**Work to complete:**
Below are the entries; count the lines in them that contain the word "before" and give only the number.

**Information provided:**

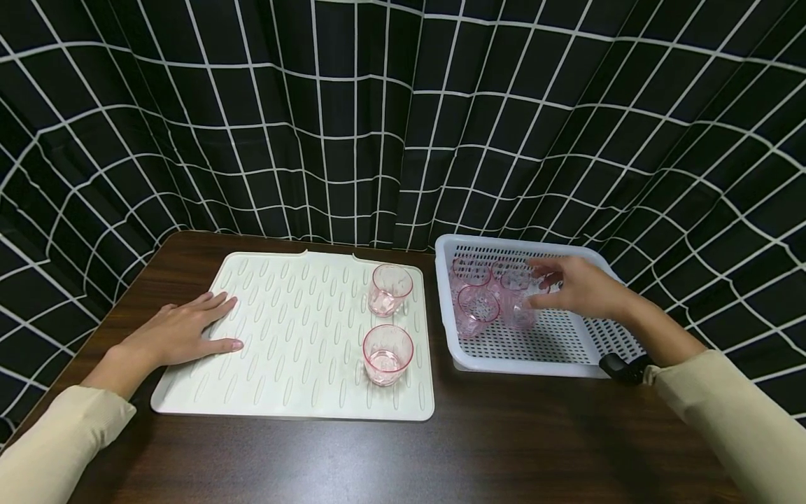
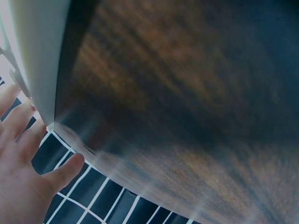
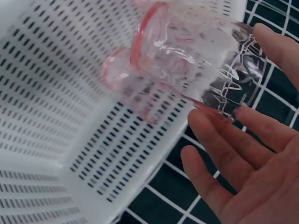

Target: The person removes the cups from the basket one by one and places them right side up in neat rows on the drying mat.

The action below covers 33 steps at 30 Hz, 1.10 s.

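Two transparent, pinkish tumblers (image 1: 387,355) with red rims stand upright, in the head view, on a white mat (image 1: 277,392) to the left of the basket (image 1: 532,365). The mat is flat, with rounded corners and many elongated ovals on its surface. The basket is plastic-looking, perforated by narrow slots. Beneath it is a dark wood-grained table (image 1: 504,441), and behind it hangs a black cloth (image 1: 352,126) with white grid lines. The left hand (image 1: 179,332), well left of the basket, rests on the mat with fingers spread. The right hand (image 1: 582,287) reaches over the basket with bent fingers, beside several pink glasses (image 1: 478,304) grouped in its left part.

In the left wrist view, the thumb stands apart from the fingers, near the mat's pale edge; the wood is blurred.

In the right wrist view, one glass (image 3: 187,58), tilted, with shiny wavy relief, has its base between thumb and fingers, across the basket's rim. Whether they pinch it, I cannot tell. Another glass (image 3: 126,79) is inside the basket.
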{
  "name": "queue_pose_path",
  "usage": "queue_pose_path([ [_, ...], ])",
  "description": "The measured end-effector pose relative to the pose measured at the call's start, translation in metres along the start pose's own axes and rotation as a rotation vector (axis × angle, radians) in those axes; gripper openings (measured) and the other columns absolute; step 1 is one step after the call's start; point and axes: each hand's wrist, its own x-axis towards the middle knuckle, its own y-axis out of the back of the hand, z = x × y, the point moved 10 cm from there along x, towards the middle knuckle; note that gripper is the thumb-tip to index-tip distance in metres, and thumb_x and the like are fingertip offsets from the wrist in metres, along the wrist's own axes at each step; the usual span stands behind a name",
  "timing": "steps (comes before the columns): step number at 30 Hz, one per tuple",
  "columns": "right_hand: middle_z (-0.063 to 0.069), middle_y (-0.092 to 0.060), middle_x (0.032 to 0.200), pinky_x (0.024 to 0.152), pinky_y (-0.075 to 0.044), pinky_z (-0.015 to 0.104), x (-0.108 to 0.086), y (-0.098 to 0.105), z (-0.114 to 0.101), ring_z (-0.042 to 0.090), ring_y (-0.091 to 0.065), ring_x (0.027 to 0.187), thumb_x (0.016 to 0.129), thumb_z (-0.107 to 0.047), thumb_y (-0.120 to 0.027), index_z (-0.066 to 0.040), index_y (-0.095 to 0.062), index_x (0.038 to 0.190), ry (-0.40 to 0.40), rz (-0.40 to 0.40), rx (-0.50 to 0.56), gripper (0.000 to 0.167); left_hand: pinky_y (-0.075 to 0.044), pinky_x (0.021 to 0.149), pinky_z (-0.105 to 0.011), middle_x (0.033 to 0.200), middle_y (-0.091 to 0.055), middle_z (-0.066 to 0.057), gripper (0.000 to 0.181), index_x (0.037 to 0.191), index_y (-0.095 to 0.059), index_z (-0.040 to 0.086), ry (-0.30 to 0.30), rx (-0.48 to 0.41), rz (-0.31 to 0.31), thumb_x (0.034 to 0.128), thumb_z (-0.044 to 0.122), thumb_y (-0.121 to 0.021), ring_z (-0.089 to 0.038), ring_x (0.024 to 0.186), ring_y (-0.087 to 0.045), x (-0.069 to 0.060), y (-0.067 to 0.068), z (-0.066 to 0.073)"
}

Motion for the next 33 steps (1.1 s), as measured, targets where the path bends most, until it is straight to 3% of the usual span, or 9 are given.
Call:
queue_pose_path([
  [8,0.024,-0.064,0.124,0.071,-0.056,0.033,0.009,0.014,-0.025,0.030,-0.064,0.098,0.083,-0.035,-0.082,0.008,-0.052,0.139,0.016,0.090,-0.022,0.076,-0.027,0.098,-0.077,0.153,-0.036,-0.029,0.103,0.151,-0.040,0.003,-0.007,0.000,0.004,0.0829,0.079,-0.053,-0.052,0.140,-0.030,0.001,0.000,0.002],
  [16,0.023,-0.062,0.130,0.078,-0.058,0.043,0.021,0.015,-0.069,0.032,-0.063,0.107,0.085,-0.030,-0.082,0.005,-0.053,0.139,0.095,0.162,0.054,0.071,-0.026,0.098,-0.077,0.153,-0.035,-0.030,0.103,0.151,-0.039,0.003,-0.004,-0.003,-0.004,0.0831,0.079,-0.053,-0.052,0.140,-0.030,0.000,0.000,0.002],
  [21,0.018,-0.060,0.134,0.082,-0.056,0.042,0.032,0.005,-0.098,0.029,-0.060,0.109,0.083,-0.031,-0.083,0.001,-0.050,0.143,0.135,0.178,0.090,0.075,-0.027,0.097,-0.077,0.153,-0.035,-0.029,0.103,0.151,-0.040,0.003,-0.007,-0.001,0.002,0.0827,0.079,-0.053,-0.052,0.140,-0.031,0.000,0.000,0.002],
  [27,0.016,-0.057,0.138,0.094,-0.053,0.045,0.040,-0.014,-0.140,0.026,-0.059,0.112,0.082,-0.030,-0.084,0.001,-0.047,0.146,0.255,0.161,0.141,0.079,-0.026,0.097,-0.078,0.152,-0.036,-0.029,0.103,0.150,-0.041,0.003,-0.009,0.006,0.010,0.0823,0.079,-0.054,-0.052,0.139,-0.031,0.000,0.001,0.002],
  [33,0.010,-0.066,0.122,0.092,-0.053,0.039,0.046,-0.036,-0.181,0.020,-0.063,0.105,0.082,-0.027,-0.083,0.001,-0.050,0.143,0.371,0.121,0.163,0.075,-0.026,0.097,-0.079,0.153,-0.035,-0.030,0.103,0.150,-0.041,0.003,-0.005,0.002,0.007,0.0828,0.079,-0.054,-0.052,0.139,-0.031,0.000,0.001,0.001],
])
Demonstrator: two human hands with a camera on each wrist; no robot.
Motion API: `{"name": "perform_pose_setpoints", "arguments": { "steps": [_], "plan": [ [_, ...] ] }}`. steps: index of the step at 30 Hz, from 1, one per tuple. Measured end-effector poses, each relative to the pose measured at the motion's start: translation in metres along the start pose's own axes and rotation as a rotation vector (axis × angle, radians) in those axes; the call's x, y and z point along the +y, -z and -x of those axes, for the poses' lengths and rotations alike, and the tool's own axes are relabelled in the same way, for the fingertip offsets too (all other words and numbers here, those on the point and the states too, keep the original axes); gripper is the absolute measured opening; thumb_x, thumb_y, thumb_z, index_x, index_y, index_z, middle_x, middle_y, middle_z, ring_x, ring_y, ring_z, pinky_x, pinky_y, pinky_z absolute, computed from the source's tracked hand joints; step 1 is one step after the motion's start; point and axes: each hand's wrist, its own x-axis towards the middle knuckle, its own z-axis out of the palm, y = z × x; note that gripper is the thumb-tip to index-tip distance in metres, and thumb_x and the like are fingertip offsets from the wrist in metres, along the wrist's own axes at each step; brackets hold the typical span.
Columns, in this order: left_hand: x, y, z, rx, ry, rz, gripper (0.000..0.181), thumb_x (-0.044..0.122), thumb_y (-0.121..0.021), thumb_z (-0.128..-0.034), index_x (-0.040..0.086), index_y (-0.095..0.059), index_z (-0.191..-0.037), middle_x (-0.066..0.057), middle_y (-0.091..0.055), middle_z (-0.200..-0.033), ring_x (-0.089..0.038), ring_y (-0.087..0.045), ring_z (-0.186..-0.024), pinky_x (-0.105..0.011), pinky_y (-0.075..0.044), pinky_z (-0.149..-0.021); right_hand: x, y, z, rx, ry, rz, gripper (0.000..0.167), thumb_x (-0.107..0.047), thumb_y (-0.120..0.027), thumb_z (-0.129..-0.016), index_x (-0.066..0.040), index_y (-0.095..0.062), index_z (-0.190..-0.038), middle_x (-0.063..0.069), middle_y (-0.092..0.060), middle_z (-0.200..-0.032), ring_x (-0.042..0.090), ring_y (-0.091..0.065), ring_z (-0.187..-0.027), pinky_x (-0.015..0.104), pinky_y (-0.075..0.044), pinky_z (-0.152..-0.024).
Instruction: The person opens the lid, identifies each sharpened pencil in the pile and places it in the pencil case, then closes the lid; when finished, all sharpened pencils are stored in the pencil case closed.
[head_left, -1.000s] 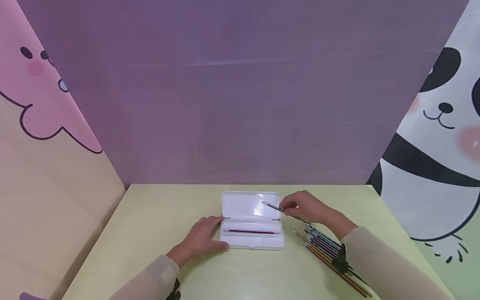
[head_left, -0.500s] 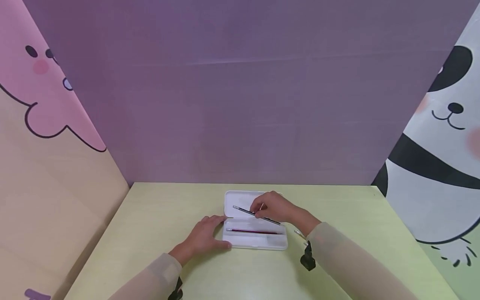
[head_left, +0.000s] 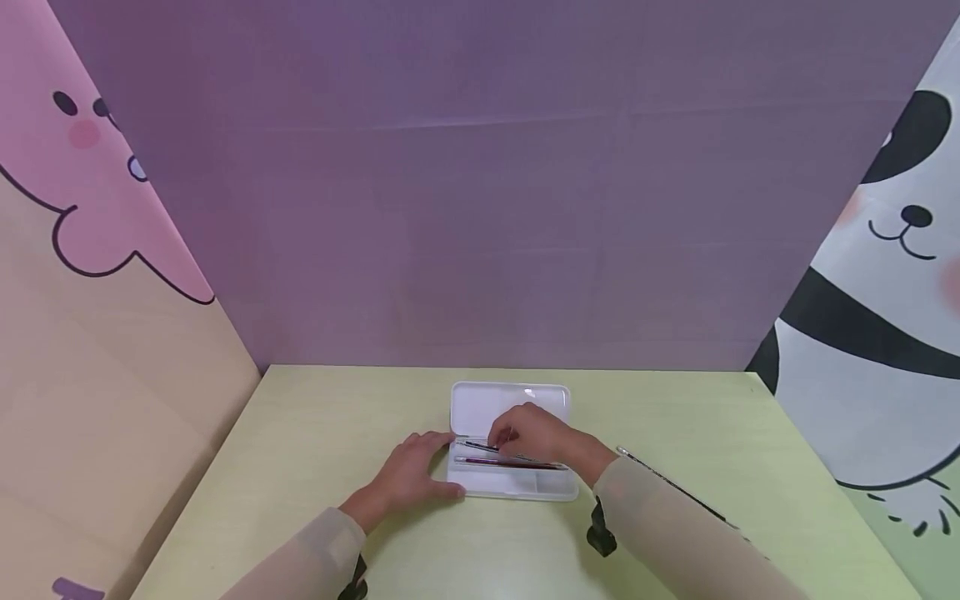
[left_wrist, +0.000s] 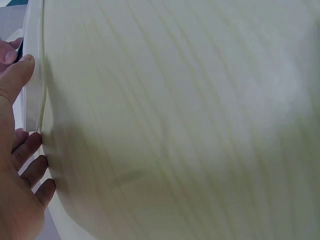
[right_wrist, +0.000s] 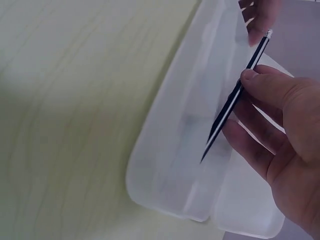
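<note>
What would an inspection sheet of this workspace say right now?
Surface: pale wood-grain table.
Job's things: open white case with a reddish pencil in it; dark striped pencil over it, contact unclear; loose pencil on the table, partly hidden by the right sleeve.
Clutter: nothing seen.
Hands: left hand touches the case's left end; right hand pinches the dark striped pencil.
Cables: nothing seen.
Surroundings: purple backdrop, pink cartoon at left, panda picture at right.

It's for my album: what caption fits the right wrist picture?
The right hand pinches a pencil in its fingers at the open case, near the left hand.
</note>
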Motion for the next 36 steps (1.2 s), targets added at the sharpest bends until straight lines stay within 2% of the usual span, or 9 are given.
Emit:
{"name": "perform_pose_setpoints", "arguments": {
  "steps": [5,15,21,29,36],
  "plan": [
    [-0.001,0.000,0.000,0.006,-0.009,-0.004,0.090,0.056,-0.083,-0.0779,0.016,-0.049,-0.152,-0.005,-0.055,-0.151,-0.031,-0.049,-0.136,-0.054,-0.039,-0.115,0.000,-0.008,0.000,0.007,-0.006,0.054,0.016,-0.005,-0.078,-0.088,-0.019,-0.078,-0.093,-0.010,-0.072,-0.085,0.005,-0.060,-0.079,0.029,-0.055,-0.080],
    [0.002,0.001,0.003,0.009,-0.019,0.004,0.089,0.055,-0.083,-0.0785,0.016,-0.050,-0.151,-0.006,-0.055,-0.150,-0.032,-0.049,-0.137,-0.055,-0.038,-0.116,-0.007,-0.018,-0.001,0.029,-0.061,0.193,0.011,-0.010,-0.079,-0.089,-0.020,-0.082,-0.092,-0.011,-0.075,-0.087,0.005,-0.060,-0.081,0.031,-0.056,-0.083],
    [0.002,0.001,0.003,0.018,-0.035,-0.003,0.089,0.055,-0.083,-0.0784,0.015,-0.050,-0.151,-0.006,-0.056,-0.149,-0.031,-0.051,-0.134,-0.054,-0.041,-0.114,-0.009,-0.018,0.001,0.037,-0.042,0.217,0.009,-0.011,-0.080,-0.089,-0.019,-0.083,-0.091,-0.010,-0.076,-0.087,0.005,-0.059,-0.078,0.029,-0.055,-0.079],
    [0.002,0.002,0.003,0.017,-0.025,0.006,0.090,0.055,-0.083,-0.0787,0.015,-0.049,-0.152,-0.006,-0.055,-0.150,-0.032,-0.050,-0.135,-0.055,-0.040,-0.114,-0.012,-0.017,0.004,0.048,-0.020,0.228,0.006,-0.012,-0.079,-0.089,-0.017,-0.081,-0.090,-0.009,-0.075,-0.085,0.005,-0.058,-0.076,0.029,-0.055,-0.078],
    [0.003,0.001,0.004,0.008,-0.016,0.014,0.089,0.055,-0.083,-0.0790,0.016,-0.049,-0.152,-0.005,-0.055,-0.150,-0.031,-0.050,-0.134,-0.055,-0.040,-0.114,-0.010,-0.015,0.009,0.044,-0.044,0.164,0.007,-0.013,-0.078,-0.091,-0.020,-0.080,-0.092,-0.011,-0.074,-0.084,0.004,-0.059,-0.077,0.029,-0.056,-0.080]
  ]
}}
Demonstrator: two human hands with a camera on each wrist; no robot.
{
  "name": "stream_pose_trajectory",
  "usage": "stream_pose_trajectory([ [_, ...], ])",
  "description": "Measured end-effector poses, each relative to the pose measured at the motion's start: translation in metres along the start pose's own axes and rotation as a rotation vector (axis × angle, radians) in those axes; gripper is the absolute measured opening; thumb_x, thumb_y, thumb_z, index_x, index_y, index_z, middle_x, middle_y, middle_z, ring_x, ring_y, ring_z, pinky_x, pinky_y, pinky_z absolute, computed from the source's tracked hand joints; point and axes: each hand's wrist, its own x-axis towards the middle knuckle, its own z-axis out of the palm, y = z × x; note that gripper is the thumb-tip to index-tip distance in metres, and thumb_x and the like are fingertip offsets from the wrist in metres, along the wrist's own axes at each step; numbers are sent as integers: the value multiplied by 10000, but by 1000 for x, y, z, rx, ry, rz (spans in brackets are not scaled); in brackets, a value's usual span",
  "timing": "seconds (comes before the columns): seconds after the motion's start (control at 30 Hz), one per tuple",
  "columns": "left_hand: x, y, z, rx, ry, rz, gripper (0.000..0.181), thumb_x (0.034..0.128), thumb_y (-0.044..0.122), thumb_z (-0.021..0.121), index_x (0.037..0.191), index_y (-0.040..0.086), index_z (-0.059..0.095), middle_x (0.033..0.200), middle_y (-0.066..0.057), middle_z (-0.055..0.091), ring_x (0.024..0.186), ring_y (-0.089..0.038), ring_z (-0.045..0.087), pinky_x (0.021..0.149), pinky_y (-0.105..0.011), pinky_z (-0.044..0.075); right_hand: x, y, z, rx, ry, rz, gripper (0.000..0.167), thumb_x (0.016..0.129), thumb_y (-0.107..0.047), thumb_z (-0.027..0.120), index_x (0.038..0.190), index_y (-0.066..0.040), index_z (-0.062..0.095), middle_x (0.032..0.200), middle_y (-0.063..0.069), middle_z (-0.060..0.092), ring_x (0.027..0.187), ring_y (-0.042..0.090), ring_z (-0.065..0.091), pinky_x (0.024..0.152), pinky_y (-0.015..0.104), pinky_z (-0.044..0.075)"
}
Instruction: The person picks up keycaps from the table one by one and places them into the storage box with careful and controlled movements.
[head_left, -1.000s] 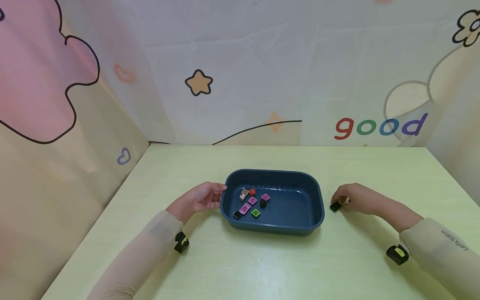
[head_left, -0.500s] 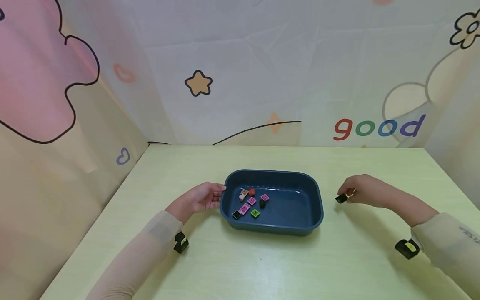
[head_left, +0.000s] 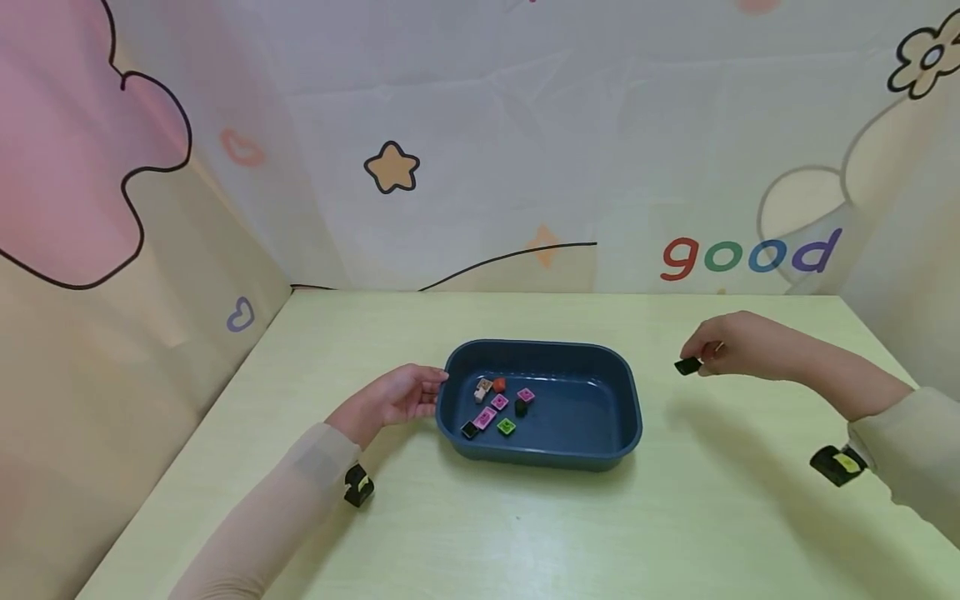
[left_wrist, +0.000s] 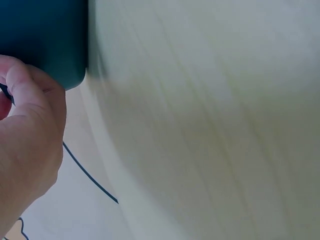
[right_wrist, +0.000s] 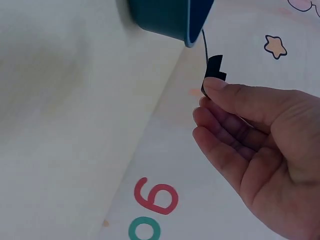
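A dark blue rectangular basin (head_left: 577, 458) stands on the table. My left hand (head_left: 401, 396) grips its left rim, thumb on the edge and fingers against the outer wall. The left wrist view has that hand (left_wrist: 32, 120) curled at the basin's corner. To the right of the basin and raised over the table, my right hand (head_left: 746, 343) pinches a small black toy brick (head_left: 687, 366) between thumb and forefinger. Up close, the brick (right_wrist: 215, 67) has a stepped outline, its lower end covered by the thumb; the other fingers of that hand (right_wrist: 265, 140) are loosely bent.
Several small bricks lie in the basin's left half, among them a pink brick (head_left: 485, 418), a green brick (head_left: 506, 427) and an orange-red brick (head_left: 498, 384). A printed cloth (head_left: 480, 150) hangs behind the pale table (head_left: 517, 542).
My right hand has lifted the black brick off the table and moved it up and slightly away to the right. The left hand stays at the basin's rim.
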Motion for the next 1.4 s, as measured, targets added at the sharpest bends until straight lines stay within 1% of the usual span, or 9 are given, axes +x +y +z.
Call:
stream_pose_trajectory([
  [0.13, -1, -1, -1, 24, 23, 17, 196, 1059, 127, 449, 938, 126, 603, 757, 44, 654, 681, -77, 609, 631, -161, 590, 9, -15, -14, 3, 1, -12, 231, 872, -52, 779, 1100, -29, 757, 994, -3, 751, 859, 112, 635, 726, 204, 553],
  [0.27, -2, -2, 0, 66, 55, 31, 188, 1057, 147, 468, 944, 106, 612, 754, 44, 647, 680, -81, 608, 631, -155, 586, 21, -33, -22, -5, -4, -43, 236, 872, -59, 783, 1106, -40, 759, 987, -4, 754, 857, 109, 638, 739, 228, 560],
  [0.43, -2, -5, 2, 92, 72, 34, 187, 1057, 154, 475, 956, 70, 608, 740, 42, 640, 660, -70, 610, 625, -146, 586, 37, -55, -25, -14, -31, -110, 230, 864, -59, 794, 1090, -47, 758, 986, 2, 745, 861, 112, 633, 763, 270, 578],
  [0.6, 0, -6, 2, 89, 87, 28, 169, 1050, 146, 478, 980, 49, 598, 729, 39, 640, 639, -66, 609, 609, -147, 583, 56, -78, -28, -26, -65, -183, 235, 853, -65, 809, 1079, -35, 752, 991, 35, 746, 866, 128, 638, 783, 329, 609],
  [0.7, -1, -6, 2, 84, 91, 27, 156, 1047, 147, 481, 990, 52, 591, 727, 39, 633, 634, -64, 609, 606, -146, 582, 68, -90, -28, -38, -77, -209, 232, 861, -64, 802, 1084, -31, 751, 999, 59, 753, 867, 144, 644, 803, 366, 621],
  [0.87, -4, -6, 3, 53, 80, 30, 154, 1045, 145, 478, 977, 73, 596, 724, 43, 637, 638, -65, 613, 602, -148, 580, 87, -102, -23, -36, -84, -236, 212, 881, -45, 777, 1090, -21, 752, 1025, 96, 760, 890, 176, 667, 858, 409, 623],
  [0.97, -4, -5, 3, 32, 65, 31, 160, 1043, 144, 474, 958, 92, 599, 728, 46, 641, 642, -65, 614, 603, -149, 580, 95, -106, -19, -24, -91, -248, 200, 897, -41, 760, 1095, -17, 753, 1039, 110, 760, 904, 189, 676, 875, 416, 621],
  [1.17, -2, -5, 2, 10, 47, 24, 189, 1047, 156, 471, 917, 108, 599, 733, 45, 639, 649, -59, 608, 607, -142, 577, 113, -114, -7, 14, -129, -251, 209, 921, -29, 726, 1128, -5, 746, 1093, 135, 755, 944, 206, 691, 900, 411, 619],
  [1.4, -2, -6, 0, -23, 18, 14, 208, 1063, 171, 451, 925, 118, 597, 743, 43, 640, 659, -55, 611, 611, -138, 580, 134, -117, 11, -24, -143, -270, 214, 918, -22, 723, 1130, -14, 750, 1093, 130, 757, 943, 216, 685, 900, 397, 612],
])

**Answer box:**
2